[Data excerpt — start]

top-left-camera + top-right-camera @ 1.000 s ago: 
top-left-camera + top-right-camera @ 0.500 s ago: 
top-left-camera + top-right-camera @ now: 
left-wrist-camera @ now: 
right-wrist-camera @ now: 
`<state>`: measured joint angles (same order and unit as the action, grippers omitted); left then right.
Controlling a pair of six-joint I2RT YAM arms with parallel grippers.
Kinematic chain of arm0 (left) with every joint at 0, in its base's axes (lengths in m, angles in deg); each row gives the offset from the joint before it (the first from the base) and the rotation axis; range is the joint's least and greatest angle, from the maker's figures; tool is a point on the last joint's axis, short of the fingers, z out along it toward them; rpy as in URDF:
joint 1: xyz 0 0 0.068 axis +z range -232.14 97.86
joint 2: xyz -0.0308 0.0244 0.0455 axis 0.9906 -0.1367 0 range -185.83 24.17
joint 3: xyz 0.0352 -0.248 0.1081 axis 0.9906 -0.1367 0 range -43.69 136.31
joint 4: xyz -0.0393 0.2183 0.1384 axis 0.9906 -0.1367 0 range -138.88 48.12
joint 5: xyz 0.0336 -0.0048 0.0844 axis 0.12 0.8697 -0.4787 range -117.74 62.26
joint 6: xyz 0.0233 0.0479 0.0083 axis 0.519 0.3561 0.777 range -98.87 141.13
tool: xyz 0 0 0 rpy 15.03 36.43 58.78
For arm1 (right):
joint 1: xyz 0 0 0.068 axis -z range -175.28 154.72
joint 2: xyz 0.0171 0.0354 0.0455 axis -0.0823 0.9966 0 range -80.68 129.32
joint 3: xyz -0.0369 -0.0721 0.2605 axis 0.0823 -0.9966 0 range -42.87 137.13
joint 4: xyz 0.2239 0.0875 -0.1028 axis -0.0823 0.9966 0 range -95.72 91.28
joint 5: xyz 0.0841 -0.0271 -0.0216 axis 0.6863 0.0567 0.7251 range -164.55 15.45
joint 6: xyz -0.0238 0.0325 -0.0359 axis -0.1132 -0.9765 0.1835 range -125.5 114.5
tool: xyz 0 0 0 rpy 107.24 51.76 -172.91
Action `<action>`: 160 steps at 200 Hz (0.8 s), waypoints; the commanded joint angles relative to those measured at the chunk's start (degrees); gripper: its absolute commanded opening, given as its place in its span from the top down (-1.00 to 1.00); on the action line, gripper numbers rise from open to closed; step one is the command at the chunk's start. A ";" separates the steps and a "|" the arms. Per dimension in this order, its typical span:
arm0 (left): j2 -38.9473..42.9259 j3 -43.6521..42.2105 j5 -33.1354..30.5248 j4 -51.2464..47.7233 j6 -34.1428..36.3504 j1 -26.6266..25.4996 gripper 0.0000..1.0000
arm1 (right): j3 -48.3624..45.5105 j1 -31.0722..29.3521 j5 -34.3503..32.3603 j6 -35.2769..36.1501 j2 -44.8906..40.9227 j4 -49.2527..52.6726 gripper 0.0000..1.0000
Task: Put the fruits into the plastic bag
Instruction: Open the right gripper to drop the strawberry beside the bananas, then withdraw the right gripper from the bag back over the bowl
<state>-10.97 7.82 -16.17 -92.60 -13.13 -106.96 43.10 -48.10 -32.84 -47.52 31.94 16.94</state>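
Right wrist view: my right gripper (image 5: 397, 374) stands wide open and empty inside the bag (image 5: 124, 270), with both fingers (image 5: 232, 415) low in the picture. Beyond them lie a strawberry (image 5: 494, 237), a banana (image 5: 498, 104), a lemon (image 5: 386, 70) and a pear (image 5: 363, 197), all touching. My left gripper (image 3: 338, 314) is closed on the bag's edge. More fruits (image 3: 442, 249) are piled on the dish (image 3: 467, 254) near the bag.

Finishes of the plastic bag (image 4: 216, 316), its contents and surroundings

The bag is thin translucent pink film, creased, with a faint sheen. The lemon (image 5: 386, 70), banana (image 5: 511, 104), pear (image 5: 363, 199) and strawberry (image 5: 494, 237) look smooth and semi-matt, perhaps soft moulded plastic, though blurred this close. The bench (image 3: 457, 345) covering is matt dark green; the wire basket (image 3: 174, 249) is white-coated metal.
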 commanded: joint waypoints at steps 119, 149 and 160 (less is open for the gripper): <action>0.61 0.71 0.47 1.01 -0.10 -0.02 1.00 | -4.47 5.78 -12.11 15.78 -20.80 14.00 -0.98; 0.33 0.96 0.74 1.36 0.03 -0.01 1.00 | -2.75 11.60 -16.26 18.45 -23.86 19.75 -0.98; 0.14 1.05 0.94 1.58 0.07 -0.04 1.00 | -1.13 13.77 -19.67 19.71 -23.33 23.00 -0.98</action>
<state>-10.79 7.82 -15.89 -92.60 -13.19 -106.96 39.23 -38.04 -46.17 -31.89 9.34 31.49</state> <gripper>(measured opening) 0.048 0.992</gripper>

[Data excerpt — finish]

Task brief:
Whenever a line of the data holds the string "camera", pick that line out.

Result of the task:
top-left-camera + top-right-camera @ 1.000 s ago: 
top-left-camera + top-right-camera @ 0.500 s ago: 
top-left-camera + top-right-camera @ now: 
left-wrist-camera @ now: 
right-wrist-camera @ now: 

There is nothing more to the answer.